WHAT YOU WILL DO ▸
Would you return the complete listing below word for word?
-- DATA BELOW follows --
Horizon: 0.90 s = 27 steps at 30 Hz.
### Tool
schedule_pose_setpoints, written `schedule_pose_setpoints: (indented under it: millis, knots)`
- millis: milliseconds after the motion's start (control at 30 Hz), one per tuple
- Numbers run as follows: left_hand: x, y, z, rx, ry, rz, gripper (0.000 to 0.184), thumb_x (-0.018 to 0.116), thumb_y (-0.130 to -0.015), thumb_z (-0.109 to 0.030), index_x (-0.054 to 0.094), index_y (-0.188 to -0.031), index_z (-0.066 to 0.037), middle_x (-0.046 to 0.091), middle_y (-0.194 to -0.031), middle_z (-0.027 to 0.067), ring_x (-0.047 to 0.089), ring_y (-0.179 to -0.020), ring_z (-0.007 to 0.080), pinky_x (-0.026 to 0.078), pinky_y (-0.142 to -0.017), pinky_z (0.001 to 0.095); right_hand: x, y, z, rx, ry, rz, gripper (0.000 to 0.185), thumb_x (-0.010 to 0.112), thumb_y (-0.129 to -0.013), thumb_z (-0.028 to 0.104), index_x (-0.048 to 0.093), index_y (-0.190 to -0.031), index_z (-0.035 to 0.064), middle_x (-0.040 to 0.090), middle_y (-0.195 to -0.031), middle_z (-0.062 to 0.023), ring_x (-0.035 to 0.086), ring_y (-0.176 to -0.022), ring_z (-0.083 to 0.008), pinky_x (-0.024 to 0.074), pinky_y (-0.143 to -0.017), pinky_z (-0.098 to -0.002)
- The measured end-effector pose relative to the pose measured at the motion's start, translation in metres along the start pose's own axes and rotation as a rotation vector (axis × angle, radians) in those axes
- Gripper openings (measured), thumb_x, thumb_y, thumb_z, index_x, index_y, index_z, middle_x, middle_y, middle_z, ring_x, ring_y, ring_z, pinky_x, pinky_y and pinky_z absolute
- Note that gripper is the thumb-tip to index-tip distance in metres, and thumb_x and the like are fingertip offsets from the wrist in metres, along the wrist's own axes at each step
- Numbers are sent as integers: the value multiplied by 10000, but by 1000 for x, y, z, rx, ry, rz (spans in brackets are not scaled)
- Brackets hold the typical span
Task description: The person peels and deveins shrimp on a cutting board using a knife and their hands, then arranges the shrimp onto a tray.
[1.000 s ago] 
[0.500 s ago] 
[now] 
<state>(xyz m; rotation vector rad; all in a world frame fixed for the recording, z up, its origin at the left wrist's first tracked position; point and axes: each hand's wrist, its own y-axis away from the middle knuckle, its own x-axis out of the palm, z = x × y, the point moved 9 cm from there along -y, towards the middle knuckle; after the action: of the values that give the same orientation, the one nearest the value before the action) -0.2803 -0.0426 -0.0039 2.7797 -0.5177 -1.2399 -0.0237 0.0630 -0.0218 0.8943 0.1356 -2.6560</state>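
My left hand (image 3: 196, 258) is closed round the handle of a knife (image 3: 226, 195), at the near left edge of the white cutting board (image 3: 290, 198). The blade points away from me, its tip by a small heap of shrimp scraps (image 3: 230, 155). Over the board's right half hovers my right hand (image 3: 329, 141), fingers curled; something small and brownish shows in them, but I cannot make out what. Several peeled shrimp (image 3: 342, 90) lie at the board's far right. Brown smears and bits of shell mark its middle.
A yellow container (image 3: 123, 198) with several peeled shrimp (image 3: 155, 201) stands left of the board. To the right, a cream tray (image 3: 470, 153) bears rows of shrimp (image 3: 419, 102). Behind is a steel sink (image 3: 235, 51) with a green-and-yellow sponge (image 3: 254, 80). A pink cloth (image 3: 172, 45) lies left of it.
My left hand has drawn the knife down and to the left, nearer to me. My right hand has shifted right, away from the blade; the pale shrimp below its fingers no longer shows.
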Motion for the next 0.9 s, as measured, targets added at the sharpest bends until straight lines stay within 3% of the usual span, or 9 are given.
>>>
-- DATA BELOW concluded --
RESPONSE BOX ▸
Horizon: 0.90 s = 27 steps at 30 Hz.
### Tool
schedule_pose_setpoints, written `schedule_pose_setpoints: (indented under it: millis, knots)`
- millis: milliseconds after the motion's start (control at 30 Hz), one per tuple
- Numbers run as follows: left_hand: x, y, z, rx, ry, rz, gripper (0.000 to 0.184), thumb_x (-0.018 to 0.116), thumb_y (-0.130 to -0.015), thumb_z (-0.109 to 0.030), index_x (-0.054 to 0.094), index_y (-0.188 to -0.031), index_z (-0.066 to 0.037), middle_x (-0.046 to 0.091), middle_y (-0.194 to -0.031), middle_z (-0.027 to 0.067), ring_x (-0.047 to 0.089), ring_y (-0.179 to -0.020), ring_z (-0.007 to 0.080), pinky_x (-0.026 to 0.078), pinky_y (-0.142 to -0.017), pinky_z (0.001 to 0.095); right_hand: x, y, z, rx, ry, rz, gripper (0.000 to 0.185), thumb_x (-0.010 to 0.112), thumb_y (-0.129 to -0.013), thumb_z (-0.028 to 0.104), index_x (-0.048 to 0.093), index_y (-0.190 to -0.031), index_z (-0.035 to 0.064), middle_x (-0.040 to 0.090), middle_y (-0.195 to -0.031), middle_z (-0.062 to 0.023), ring_x (-0.035 to 0.086), ring_y (-0.176 to -0.022), ring_z (-0.083 to 0.008), pinky_x (-0.024 to 0.074), pinky_y (-0.143 to -0.017), pinky_z (-0.098 to -0.002)
- The measured end-effector pose relative to the pose measured at the motion's start, translation in metres along the start pose's own axes and rotation as a rotation vector (axis × angle, radians) in those axes
- Gripper openings (measured), thumb_x, thumb_y, thumb_z, index_x, index_y, index_z, middle_x, middle_y, middle_z, ring_x, ring_y, ring_z, pinky_x, pinky_y and pinky_z absolute
- Note that gripper is the thumb-tip to index-tip distance in metres, and thumb_x and the like are fingertip offsets from the wrist in metres, along the wrist's own axes at each step
- Numbers are sent as integers: the value multiplied by 10000, but by 1000 for x, y, z, rx, ry, rz (spans in brackets are not scaled)
- Brackets hold the typical span
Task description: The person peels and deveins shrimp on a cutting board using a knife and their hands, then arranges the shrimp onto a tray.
[1.000 s ago] 
[0.500 s ago] 
[now] 
<state>(xyz m; rotation vector rad; all in a world frame fixed for the recording, z up, its origin at the left wrist's first tracked position; point and axes: each hand's wrist, its own y-axis away from the middle knuckle, its own x-axis out of the palm, z = x × y, the point moved 9 cm from there along -y, towards the middle knuckle; after the action: of the values that give the same orientation, the one nearest the value before the action) -0.2803 -0.0426 -0.0039 2.7797 -0.5177 -1.2399 -0.0237 0.0630 -0.0218 0.8943 0.1356 -2.6560</state>
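My left hand (image 3: 196, 258) is closed round the handle of a knife (image 3: 226, 195), at the near left edge of the white cutting board (image 3: 290, 198). The blade points away from me, its tip by a small heap of shrimp scraps (image 3: 230, 155). Over the board's right half hovers my right hand (image 3: 329, 141), fingers curled; something small and brownish shows in them, but I cannot make out what. Several peeled shrimp (image 3: 342, 90) lie at the board's far right. Brown smears and bits of shell mark its middle.
A yellow container (image 3: 123, 198) with several peeled shrimp (image 3: 155, 201) stands left of the board. To the right, a cream tray (image 3: 470, 153) bears rows of shrimp (image 3: 419, 102). Behind is a steel sink (image 3: 235, 51) with a green-and-yellow sponge (image 3: 254, 80). A pink cloth (image 3: 172, 45) lies left of it.
My left hand has drawn the knife down and to the left, nearer to me. My right hand has shifted right, away from the blade; the pale shrimp below its fingers no longer shows.
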Motion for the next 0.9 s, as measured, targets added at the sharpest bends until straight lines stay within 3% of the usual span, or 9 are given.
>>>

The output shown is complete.